◆ WHAT IS REQUIRED
Provide an exact copy of the data, excluding the images.
-- Opening Marker --
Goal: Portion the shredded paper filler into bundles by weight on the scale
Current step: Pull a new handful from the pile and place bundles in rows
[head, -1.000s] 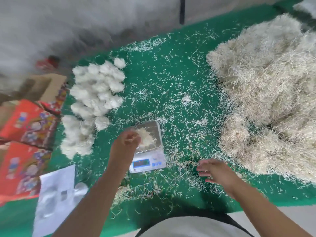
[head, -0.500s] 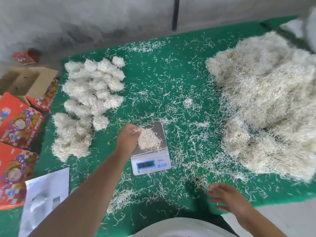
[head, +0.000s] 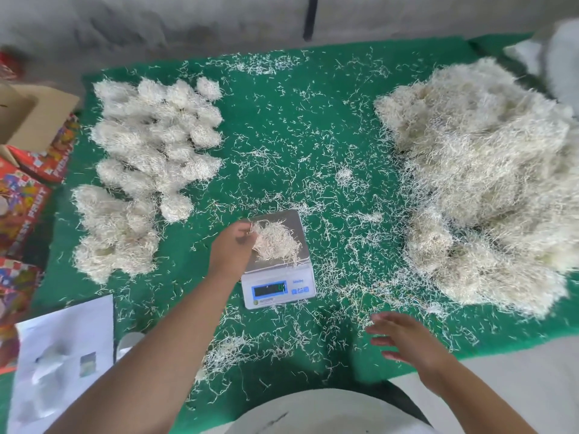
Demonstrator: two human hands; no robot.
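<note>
Left hand (head: 233, 249) pinches the paper wad (head: 275, 242) on the scale (head: 279, 277); right hand (head: 404, 336) hovers with fingers spread, holding nothing, near the counter's (head: 282, 136) edge.

A: What carries the work area?
B: A table (head: 313, 126) covered in green felt-like cloth, its pale bare edge showing at the near right corner.

A: What lies behind it?
B: A grey, mottled wall (head: 156, 23), softly blurred, with a dark vertical bar (head: 310, 17) running down to the table's far edge.

A: And the light?
B: Even, diffuse, without hard shadows.
</note>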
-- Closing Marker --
◆ SOLUTION FOR THIS TASK
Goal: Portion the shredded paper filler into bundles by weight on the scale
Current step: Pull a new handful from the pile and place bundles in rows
[head, -1.000s] 
[head, -0.500s] 
[head, +0.000s] 
Demonstrator: two human hands; no robot.
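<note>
Left hand (head: 233, 249) pinches the paper wad (head: 275, 242) on the scale (head: 279, 277); right hand (head: 404, 336) hovers with fingers spread, holding nothing, near the counter's (head: 282, 136) edge.

A: What carries the work area?
B: A table (head: 313, 126) covered in green felt-like cloth, its pale bare edge showing at the near right corner.

A: What lies behind it?
B: A grey, mottled wall (head: 156, 23), softly blurred, with a dark vertical bar (head: 310, 17) running down to the table's far edge.

A: And the light?
B: Even, diffuse, without hard shadows.
</note>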

There is nothing more to this answer.